Ultrapassar o fosso entre os géneros em matéria de dor

A dor crónica - definida como uma dor que dura mais de três meses - pode ser debilitante e consumir tudo, afectando a saúde física e mental. Molda a realidade de uma pessoa. No entanto, muitas pessoas, especialmente mulheres, que descrevem a sua dor crónica como tal, acabam por ser consideradas demasiado dramáticas.

De acordo com a psicóloga Jennifer Patterson, "a dor é sexista", havendo mais mulheres do que homens a sofrer de dor crónica. Além disso, a dor das mulheres, especialmente quando crónica, não é levada tão a sério como a dos homens.

Restringir a nossa consideração da dor crónica apenas aos seus aspectos clínicos ofusca o impacto que tem na vida quotidiana das mulheres. "[A] forma como pensamos e falamos sobre a dor é influenciada por crenças culturais gerais", escreve Patterson. Tanto o contexto médico como o cultural "geram camadas de significados que se cruzam com as identidades (e papéis) pessoais e do doente através do nacional,culturas individuais, locais e familiares de que cada pessoa é formada".

Quando os doentes com dor crónica pesquisam soluções para gerir a sua dor, podem ser confrontados com fotografias de doentes felizes "curados", ilustrações literais do que Patterson denomina restituição Tais imagens mitologizam a doença "como um ponto fraco temporário no projeto de restauração de um estado previamente saudável", negando a experiência de quem sofre de dor crónica.

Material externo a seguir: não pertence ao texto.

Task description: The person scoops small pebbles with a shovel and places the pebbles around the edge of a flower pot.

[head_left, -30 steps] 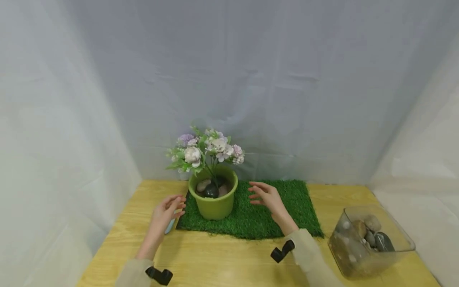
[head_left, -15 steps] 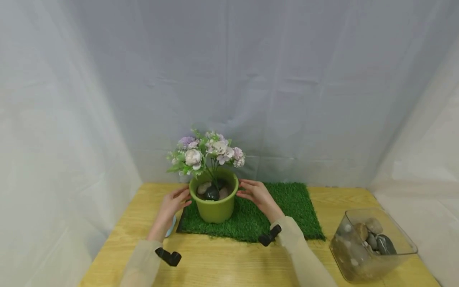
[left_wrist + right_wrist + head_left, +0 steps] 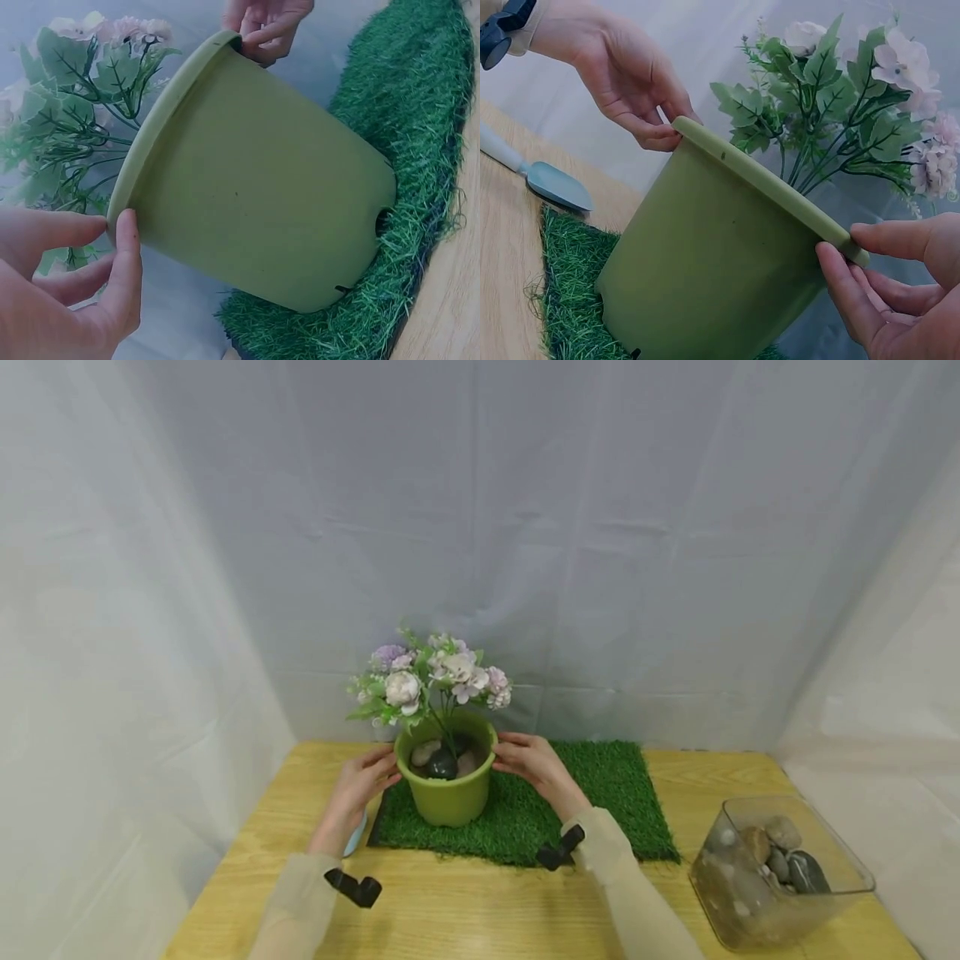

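1. Left hand [image 3: 358, 787] pinches the green pot [image 3: 450, 802] by its rim [image 3: 154, 124].
2. Right hand [image 3: 534, 764] pinches the rim's opposite side.
3. Pot stands upright on turf [image 3: 592, 802] between the 2 hands, holding flowers [image 3: 403, 690] and stones [image 3: 442, 765].
4. Trowel [image 3: 559, 186] at turf's edge; bin [image 3: 840, 893], far right.

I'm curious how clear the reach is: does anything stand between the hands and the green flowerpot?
Nothing visible does: the left hand and right hand pinch opposite sides of the green flowerpot directly. The trowel lies by the grass mat, not between them.
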Demonstrator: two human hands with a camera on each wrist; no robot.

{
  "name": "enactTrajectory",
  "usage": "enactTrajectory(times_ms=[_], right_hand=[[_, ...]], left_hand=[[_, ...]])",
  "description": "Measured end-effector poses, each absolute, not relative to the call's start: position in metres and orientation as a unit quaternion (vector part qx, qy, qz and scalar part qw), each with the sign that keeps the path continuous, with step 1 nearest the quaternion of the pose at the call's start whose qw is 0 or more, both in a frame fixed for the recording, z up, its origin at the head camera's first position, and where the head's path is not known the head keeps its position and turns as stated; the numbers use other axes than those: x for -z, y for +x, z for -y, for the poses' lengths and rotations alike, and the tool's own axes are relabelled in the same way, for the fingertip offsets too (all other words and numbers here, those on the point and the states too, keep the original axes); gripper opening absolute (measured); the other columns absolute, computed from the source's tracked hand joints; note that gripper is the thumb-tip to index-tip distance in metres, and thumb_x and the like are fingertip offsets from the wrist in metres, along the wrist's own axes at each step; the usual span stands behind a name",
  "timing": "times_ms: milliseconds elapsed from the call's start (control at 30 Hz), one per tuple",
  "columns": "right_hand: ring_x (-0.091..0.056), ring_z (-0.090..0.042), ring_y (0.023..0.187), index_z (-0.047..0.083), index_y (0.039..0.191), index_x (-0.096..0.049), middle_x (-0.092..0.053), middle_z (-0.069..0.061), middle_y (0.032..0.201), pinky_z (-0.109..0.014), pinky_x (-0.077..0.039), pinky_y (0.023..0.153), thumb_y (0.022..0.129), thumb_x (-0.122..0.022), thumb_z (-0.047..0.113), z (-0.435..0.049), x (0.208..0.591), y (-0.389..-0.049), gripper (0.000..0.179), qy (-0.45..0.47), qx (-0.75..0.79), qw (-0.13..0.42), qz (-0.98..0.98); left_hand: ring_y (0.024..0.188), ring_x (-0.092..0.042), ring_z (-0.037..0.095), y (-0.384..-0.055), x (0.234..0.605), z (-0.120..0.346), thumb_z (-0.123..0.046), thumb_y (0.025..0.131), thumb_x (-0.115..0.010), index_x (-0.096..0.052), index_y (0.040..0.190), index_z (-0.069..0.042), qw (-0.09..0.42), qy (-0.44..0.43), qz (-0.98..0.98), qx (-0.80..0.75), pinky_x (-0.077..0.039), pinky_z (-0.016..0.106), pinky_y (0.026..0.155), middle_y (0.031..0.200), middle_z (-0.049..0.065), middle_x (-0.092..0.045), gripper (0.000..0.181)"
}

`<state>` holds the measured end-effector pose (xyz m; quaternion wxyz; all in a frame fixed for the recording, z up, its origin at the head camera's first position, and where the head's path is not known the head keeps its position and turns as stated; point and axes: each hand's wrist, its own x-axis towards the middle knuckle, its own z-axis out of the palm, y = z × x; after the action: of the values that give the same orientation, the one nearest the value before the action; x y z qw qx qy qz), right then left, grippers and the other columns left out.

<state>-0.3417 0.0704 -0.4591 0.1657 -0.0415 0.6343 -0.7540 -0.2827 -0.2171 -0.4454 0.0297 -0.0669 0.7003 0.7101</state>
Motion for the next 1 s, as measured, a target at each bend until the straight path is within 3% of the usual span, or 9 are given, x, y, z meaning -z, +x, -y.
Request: enactTrajectory(times_ms=[233, 467, 700, 1000], right_hand=[[-0.071, -0.019, 0.095, -0.006, 0.147, -0.045, -0.058, -0.030, 0.135, -0.040, -0.055, 0.095, 0.097, -0.066, 0.001, -0.063, 0.463, -0.342, 0.055, -0.029, 0.750, 0.154, -0.643], [-0.071, -0.018, 0.093, -0.006, 0.143, -0.052, -0.057, -0.027, 0.139, -0.035, -0.058, 0.088, 0.095, -0.067, 0.000, -0.055, 0.462, -0.337, 0.050, 0.005, 0.749, 0.128, -0.650], [-0.070, -0.014, 0.089, -0.003, 0.139, -0.057, -0.056, -0.024, 0.141, -0.036, -0.056, 0.092, 0.096, -0.066, 0.001, -0.052, 0.451, -0.331, 0.045, -0.005, 0.752, 0.113, -0.650], [-0.069, -0.017, 0.097, -0.003, 0.142, -0.055, -0.054, -0.024, 0.144, -0.037, -0.055, 0.094, 0.097, -0.065, 0.002, -0.056, 0.453, -0.327, 0.046, -0.001, 0.746, 0.103, -0.659]], left_hand=[[0.133, -0.051, 0.036, -0.288, 0.453, 0.224, -0.007, 0.107, -0.048, -0.036, 0.151, 0.010, 0.033, -0.068, -0.683, -0.727, -0.052, 0.027, 0.097, 0.154, 0.029, -0.039, 0.049], [0.135, -0.048, 0.038, -0.290, 0.459, 0.229, -0.008, 0.107, -0.049, -0.039, 0.151, 0.007, 0.036, -0.063, -0.680, -0.730, -0.052, 0.027, 0.097, 0.153, 0.027, -0.041, 0.047], [0.138, -0.045, 0.041, -0.292, 0.453, 0.232, -0.010, 0.107, -0.049, -0.036, 0.152, 0.007, 0.035, -0.044, -0.678, -0.733, -0.052, 0.025, 0.096, 0.158, 0.025, -0.034, 0.050], [0.136, -0.047, 0.041, -0.293, 0.451, 0.228, -0.009, 0.107, -0.049, -0.041, 0.151, 0.005, 0.034, -0.033, -0.673, -0.738, -0.047, 0.038, 0.106, 0.154, 0.025, -0.041, 0.047]])
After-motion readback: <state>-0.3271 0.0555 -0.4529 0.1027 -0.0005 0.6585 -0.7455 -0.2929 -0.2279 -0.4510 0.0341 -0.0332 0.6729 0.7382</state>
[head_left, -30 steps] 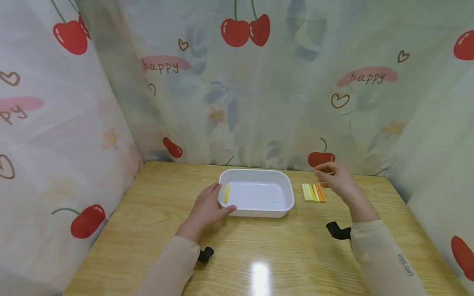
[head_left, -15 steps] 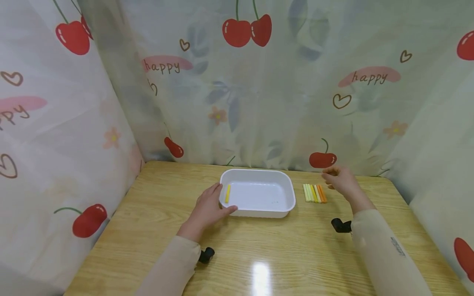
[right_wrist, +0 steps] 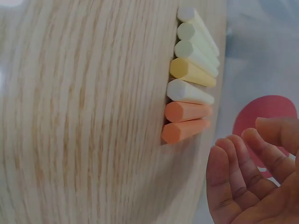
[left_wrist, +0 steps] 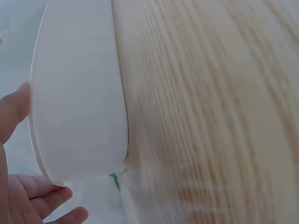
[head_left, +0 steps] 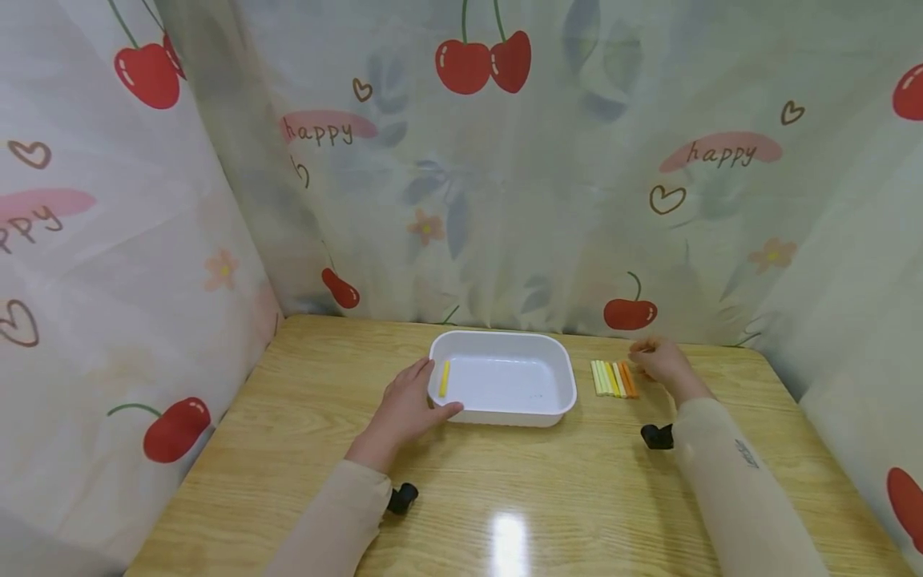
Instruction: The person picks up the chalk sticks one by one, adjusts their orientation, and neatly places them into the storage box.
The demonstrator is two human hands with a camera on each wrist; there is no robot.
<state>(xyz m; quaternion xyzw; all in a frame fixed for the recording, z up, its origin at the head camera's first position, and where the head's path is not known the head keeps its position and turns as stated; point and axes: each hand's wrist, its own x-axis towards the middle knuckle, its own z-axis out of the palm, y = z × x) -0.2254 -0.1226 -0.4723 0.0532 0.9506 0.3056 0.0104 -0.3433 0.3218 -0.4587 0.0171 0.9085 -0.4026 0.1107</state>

Se um doente não estiver à altura do progresso de melhorar, pode perder o controlo da sua própria narrativa da dor. "Quando o corpo está em declínio e não pode ser reparado... a linha de tempo proposta pela narrativa da restituição deixa de ser válida, onde contar, ouvir e escutar se torna difícil ou impossível."

A dor crónica corrói a agência individual, sugere Patterson. "Há uma perda de tempo, de controlo e de sentido da vida, com efeitos financeiros e outras dificuldades." Em última análise, a dor crónica "perturba a narrativa de vida de um indivíduo. A perda de agência numa situação de dor é espelhada pela assunção do papel de doente, uma perda adicional de agência dentro da dinâmica de poder da clínica."

O fracasso da narrativa da restituição introduz a possibilidade de que deve haver algo (mentalmente, comportamentalmente) errado com alguém que não melhora com os cuidados médicos. Patterson argumenta que os profissionais de saúde devem se apoiar - em vez de descartar - na maneira como os pacientes com dor crônica descrevem sua dor. até recentemente,

A voz e a linguagem do doente eram subordinadas em contextos clínicos. O clínico tem tradicionalmente quadros particulares para categorizar a dor, um leque de outras possibilidades de diagnóstico... e representa respostas e soluções para a dor. Esta é uma forma paternalista de cuidados. Os enunciados dos doentes assumem a forma de narrativas, respostas verbais e não verbais a perguntas, estímulos, silêncios e reacçõesRegistada como uma anamnese, a comunicação com o doente altera-se, transformando-se em texto interpretado.

Em vez de considerar o tratamento um ato de tradução objetiva, com o profissional médico a interpretar o texto fornecido pelo doente, Patterson sugere que o tratamento deve ser uma parceria, com os clínicos a darem poder ao doente que sofre de dor.

"A 'escuta atenta' educa o clínico ou o profissional-ouvinte a ouvir melhor", observa Patterson. "Tornar-se um ouvinte conhecedor requer uma escuta compassiva, prática, paciência e observação."

Outras formas subjectivas de comunicação, como a narração de histórias, também podem ajudar os doentes a verbalizar a sua dor e os seus efeitos.

"Uma forma de comunicar uma sensação sentida é traduzi-la em algo significativo ou reconhecível para os outros, utilizando uma imagem culturalmente partilhada ou significativa", explica. "Através deste processo, a dor é por vezes personificada para que lhe seja atribuída uma agência."

Incentivar os doentes a aceitarem as nuances da linguagem utilizada para partilharem o que sentem pode ser benéfico. "A linguagem oferece o potencial para transformar a dor crónica de formas individualmente diferentes e complexas", conclui Patterson.